> Task to complete
Repeat precisely the span of lines below that opens with the line containing "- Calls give" and closes with the line containing "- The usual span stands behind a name", both included.

(Beginning of Information provided)

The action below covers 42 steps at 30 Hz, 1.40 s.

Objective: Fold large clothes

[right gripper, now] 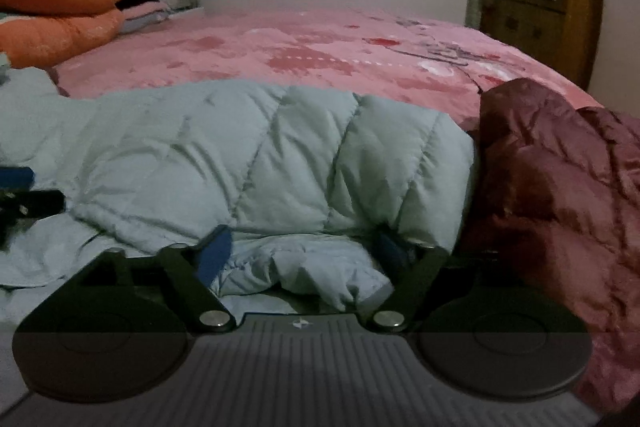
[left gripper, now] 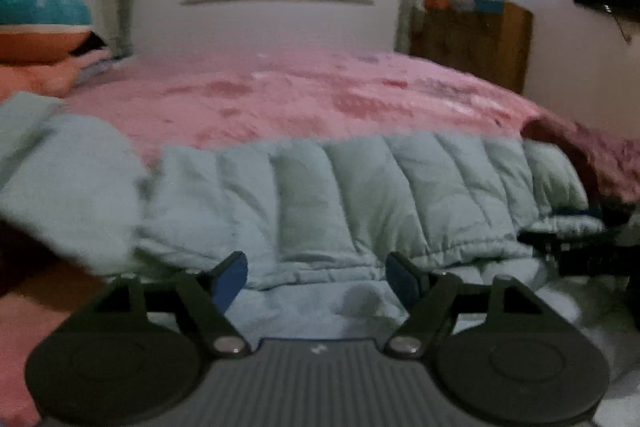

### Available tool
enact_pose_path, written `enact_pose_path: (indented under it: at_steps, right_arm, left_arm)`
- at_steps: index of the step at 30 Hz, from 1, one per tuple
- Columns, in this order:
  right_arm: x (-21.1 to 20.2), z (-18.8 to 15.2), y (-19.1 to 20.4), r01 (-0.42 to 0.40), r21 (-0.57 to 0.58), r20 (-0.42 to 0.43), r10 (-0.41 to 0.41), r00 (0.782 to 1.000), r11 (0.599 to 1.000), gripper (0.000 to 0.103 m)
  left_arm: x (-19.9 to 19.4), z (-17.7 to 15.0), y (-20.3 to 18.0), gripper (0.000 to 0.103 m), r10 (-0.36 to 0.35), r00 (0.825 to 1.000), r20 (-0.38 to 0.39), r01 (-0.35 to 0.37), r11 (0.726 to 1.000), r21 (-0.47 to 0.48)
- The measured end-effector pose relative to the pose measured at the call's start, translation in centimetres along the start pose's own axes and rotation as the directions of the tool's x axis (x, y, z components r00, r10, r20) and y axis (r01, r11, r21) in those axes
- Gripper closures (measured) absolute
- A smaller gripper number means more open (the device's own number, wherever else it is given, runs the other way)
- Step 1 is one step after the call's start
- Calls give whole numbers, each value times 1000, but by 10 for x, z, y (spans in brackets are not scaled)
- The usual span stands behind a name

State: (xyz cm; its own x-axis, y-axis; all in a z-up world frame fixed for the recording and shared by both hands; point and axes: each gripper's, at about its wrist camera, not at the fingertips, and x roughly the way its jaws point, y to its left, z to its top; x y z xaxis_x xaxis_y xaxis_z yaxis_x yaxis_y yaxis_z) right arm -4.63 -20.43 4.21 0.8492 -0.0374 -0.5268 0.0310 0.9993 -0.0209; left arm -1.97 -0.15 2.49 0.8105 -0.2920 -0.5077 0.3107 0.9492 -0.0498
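Nearest the lens in each wrist view sits the ribbed grey body of the gripper itself, with black arms reaching forward to blue-padded fingers. The left gripper [left gripper: 316,277] has its jaws spread wide, and the gathered hem of the pale mint-green quilted puffer coat [left gripper: 360,195] lies in the gap without either pad pressing on it. The right gripper [right gripper: 306,253] is likewise agape: a rumpled bit of the coat's lining bunches between the fingers, and though the right pad is partly tucked under a puffy fold, nothing looks clamped.

Outward from the jaws, the coat lies across the near edge of the pink patterned bedspread [right gripper: 320,47], its body doubled over into a thick roll running side to side. At the left edge of the left view a loose part of the coat, possibly a sleeve, sticks out unfolded. A dark maroon shiny padded garment [right gripper: 560,179] touches the coat's right end, crumpled and seemingly untouched.

My reading: one lengthwise fold of the coat is down and both grippers have let go; the loose end still wants tucking, perhaps another fold, and the maroon piece remains entirely to do.
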Motion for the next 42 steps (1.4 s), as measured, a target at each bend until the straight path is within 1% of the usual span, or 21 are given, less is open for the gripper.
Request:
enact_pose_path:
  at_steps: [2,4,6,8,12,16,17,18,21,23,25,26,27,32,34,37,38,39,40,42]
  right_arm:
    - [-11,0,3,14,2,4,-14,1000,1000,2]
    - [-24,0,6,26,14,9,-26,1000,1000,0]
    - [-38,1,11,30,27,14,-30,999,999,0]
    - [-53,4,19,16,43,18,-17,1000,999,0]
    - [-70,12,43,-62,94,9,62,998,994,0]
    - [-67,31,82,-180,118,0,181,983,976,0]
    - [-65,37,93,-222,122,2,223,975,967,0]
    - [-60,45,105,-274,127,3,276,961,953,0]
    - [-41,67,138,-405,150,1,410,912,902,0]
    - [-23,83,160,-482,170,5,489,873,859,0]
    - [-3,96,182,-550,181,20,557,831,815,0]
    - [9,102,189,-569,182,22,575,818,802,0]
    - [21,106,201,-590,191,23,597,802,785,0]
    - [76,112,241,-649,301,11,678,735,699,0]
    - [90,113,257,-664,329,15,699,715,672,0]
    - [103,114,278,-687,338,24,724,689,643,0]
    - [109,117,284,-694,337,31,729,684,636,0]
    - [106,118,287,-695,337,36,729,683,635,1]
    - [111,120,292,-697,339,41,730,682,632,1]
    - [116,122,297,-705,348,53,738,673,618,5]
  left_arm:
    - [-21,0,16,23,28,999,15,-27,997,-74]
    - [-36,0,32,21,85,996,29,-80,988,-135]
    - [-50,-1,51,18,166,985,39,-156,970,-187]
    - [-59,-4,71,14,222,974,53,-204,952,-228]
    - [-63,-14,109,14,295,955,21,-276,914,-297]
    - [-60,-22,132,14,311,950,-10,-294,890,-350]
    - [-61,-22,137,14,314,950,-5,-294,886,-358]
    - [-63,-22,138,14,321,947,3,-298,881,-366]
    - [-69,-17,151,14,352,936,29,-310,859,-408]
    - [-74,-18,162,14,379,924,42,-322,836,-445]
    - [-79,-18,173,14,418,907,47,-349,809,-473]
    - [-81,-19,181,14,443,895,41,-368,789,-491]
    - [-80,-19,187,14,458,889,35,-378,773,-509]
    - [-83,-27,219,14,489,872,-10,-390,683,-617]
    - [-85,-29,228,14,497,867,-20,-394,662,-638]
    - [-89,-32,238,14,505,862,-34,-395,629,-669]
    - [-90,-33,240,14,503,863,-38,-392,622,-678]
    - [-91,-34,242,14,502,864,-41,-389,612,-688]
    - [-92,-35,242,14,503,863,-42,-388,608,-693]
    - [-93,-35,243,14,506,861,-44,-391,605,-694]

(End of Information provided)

> Answer to this exercise
- Calls give whole numbers, each value times 1000, but by 10 for x, z, y (spans in brackets are not scaled)
- The usual span stands behind a name

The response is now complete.